- **Exercise details**: Only a number is expected: the count of lines in the listing where "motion" occurs.

- **Provided records**:
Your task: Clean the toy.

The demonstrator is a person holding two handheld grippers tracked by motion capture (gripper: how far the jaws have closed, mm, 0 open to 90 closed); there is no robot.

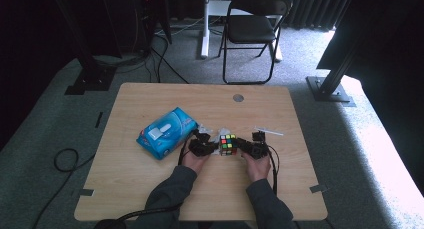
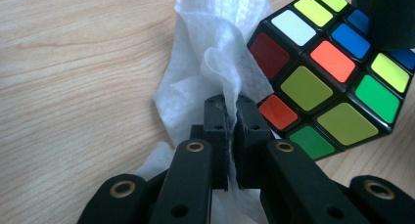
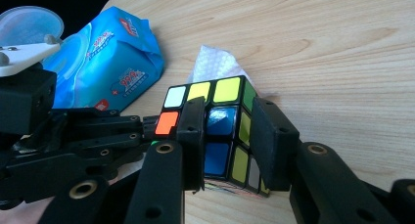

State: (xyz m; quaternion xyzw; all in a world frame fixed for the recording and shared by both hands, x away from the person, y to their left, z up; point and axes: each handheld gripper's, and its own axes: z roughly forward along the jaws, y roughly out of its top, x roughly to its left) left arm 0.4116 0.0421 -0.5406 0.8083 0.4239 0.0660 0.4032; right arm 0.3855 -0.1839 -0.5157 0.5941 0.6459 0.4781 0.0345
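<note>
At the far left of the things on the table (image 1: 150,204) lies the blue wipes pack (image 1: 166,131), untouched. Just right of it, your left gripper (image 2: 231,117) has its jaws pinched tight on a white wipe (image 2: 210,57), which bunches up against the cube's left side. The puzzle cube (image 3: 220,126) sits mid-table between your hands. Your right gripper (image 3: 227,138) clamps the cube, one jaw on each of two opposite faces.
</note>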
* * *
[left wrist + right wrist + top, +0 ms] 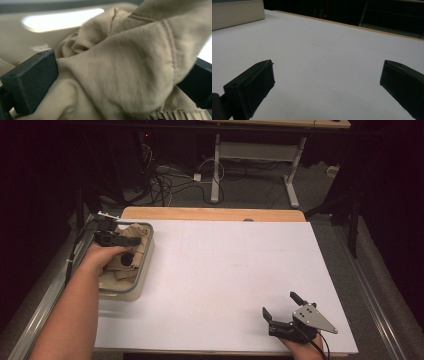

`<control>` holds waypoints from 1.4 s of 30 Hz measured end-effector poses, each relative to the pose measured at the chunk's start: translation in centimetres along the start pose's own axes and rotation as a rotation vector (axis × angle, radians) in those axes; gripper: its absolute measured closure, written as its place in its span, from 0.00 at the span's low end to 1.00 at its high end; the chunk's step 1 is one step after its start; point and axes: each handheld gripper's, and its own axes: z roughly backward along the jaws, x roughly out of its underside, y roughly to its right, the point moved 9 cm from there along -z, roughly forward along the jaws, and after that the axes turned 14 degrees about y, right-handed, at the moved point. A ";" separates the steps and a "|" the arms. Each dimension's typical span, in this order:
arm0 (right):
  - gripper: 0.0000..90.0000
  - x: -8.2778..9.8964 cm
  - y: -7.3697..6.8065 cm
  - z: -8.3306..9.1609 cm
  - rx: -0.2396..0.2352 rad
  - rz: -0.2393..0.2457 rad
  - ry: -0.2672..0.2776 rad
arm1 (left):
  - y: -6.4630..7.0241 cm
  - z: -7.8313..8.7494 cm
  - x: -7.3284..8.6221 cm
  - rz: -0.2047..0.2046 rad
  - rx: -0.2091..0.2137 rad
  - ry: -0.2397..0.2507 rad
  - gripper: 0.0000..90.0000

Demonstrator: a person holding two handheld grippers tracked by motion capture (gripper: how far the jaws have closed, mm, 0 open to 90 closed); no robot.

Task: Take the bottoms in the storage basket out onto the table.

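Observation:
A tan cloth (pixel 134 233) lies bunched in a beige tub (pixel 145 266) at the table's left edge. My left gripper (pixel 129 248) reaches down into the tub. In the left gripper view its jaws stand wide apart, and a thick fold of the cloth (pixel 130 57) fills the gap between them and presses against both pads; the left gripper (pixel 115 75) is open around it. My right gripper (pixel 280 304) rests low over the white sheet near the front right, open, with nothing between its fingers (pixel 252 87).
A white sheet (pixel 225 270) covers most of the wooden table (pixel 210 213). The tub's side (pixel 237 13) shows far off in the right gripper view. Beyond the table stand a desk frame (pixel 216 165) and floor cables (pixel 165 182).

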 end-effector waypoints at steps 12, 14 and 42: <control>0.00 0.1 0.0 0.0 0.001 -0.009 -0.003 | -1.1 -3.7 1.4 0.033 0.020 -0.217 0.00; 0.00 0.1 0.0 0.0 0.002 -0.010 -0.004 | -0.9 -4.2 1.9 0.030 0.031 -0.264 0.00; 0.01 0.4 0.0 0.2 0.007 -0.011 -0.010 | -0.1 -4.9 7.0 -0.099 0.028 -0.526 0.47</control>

- **Result of this task**: 2